**Records for this exercise**:
■ ■ ■ ■ ■ ■ ■

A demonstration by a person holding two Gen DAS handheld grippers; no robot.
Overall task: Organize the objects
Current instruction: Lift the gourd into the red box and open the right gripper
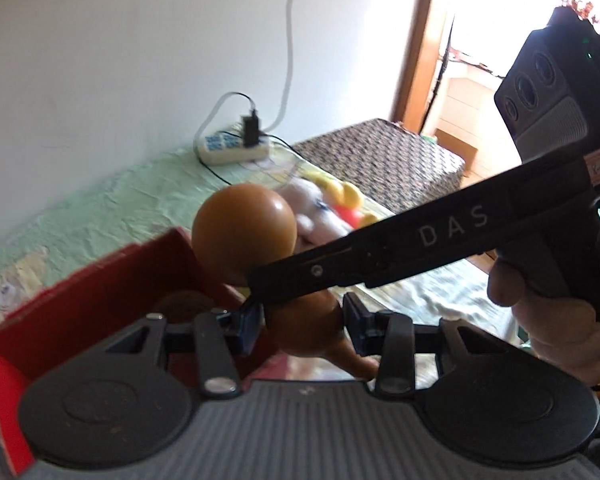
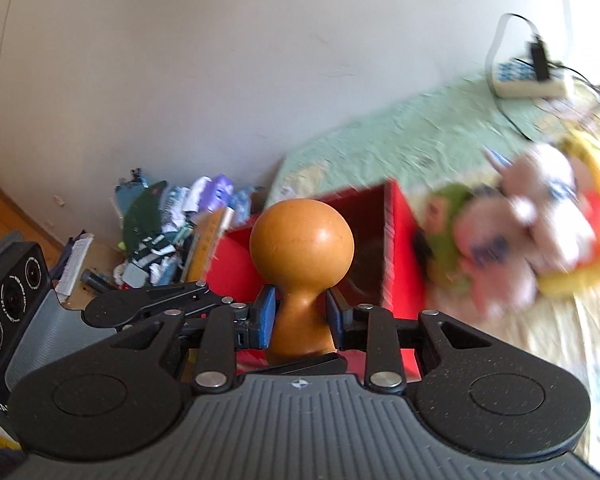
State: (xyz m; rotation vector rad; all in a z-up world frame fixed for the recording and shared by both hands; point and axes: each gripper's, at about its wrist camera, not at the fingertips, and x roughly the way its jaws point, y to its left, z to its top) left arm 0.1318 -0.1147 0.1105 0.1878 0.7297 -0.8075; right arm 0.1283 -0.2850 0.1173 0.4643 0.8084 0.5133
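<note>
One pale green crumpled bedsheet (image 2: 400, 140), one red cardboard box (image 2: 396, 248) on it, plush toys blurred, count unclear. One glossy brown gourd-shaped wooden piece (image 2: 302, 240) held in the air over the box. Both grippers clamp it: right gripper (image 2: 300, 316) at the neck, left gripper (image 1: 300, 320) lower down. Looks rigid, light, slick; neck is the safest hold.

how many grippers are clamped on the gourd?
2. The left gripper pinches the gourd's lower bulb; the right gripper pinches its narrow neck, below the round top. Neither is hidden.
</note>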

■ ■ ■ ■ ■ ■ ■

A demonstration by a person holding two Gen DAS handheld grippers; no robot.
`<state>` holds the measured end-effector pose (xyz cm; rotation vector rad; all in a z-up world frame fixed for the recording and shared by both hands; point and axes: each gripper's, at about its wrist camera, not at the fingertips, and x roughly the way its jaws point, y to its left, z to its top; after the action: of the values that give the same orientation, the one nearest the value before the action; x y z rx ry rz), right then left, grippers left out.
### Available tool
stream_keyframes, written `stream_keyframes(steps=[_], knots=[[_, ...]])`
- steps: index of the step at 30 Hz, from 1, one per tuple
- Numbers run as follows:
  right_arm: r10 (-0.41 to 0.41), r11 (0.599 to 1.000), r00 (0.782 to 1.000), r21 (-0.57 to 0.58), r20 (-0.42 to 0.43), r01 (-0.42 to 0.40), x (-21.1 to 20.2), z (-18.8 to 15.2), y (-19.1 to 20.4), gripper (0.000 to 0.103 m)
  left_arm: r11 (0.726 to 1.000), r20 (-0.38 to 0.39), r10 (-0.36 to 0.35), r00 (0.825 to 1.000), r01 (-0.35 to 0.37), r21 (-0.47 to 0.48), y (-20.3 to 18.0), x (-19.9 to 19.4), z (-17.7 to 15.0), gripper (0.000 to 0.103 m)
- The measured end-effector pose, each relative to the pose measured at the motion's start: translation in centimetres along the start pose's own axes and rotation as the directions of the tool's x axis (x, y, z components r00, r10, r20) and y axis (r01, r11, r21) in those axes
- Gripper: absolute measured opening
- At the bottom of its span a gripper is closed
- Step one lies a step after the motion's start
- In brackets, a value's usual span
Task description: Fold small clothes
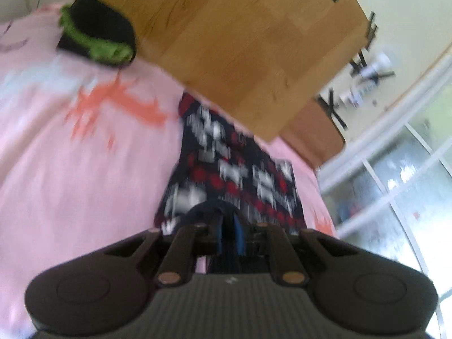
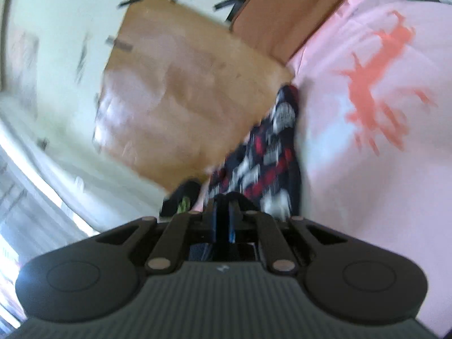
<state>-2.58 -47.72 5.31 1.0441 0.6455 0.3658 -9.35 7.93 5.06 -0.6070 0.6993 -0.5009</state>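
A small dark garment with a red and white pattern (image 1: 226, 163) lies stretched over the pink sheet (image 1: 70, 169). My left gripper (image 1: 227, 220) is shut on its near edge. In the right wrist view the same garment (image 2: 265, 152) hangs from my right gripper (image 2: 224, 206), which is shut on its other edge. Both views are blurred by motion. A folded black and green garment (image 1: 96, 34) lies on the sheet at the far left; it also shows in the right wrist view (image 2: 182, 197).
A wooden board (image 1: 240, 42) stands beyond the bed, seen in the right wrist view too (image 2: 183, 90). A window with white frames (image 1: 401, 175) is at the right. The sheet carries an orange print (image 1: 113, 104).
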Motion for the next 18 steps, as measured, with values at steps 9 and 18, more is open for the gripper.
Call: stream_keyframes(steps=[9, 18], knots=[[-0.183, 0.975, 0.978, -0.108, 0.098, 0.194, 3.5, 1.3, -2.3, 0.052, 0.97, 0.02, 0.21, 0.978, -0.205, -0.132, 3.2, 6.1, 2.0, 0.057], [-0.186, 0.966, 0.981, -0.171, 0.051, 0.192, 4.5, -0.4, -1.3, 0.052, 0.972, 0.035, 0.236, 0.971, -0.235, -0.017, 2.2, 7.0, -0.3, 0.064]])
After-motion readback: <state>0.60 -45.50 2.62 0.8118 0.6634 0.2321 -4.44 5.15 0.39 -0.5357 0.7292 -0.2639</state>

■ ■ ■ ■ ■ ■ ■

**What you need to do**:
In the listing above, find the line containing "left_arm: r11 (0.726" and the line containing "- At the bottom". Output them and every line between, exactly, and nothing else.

**Response area**:
  left_arm: r11 (0.726 to 1.000), r20 (-0.38 to 0.39), r10 (-0.36 to 0.35), r00 (0.825 to 1.000), r01 (-0.35 to 0.37), r21 (-0.47 to 0.48), y (-20.3 to 18.0), x (-19.9 to 19.4), z (-17.7 to 15.0), gripper (0.000 to 0.103 m)
- The measured end-effector pose, each relative to the pose measured at the motion's start: translation in centimetres along the start pose's own axes and rotation as the directions of the tool's x axis (x, y, z components r00, r10, r20) and y axis (r01, r11, r21) in those axes
- Gripper: absolute measured opening
- At the bottom of its span a gripper is closed

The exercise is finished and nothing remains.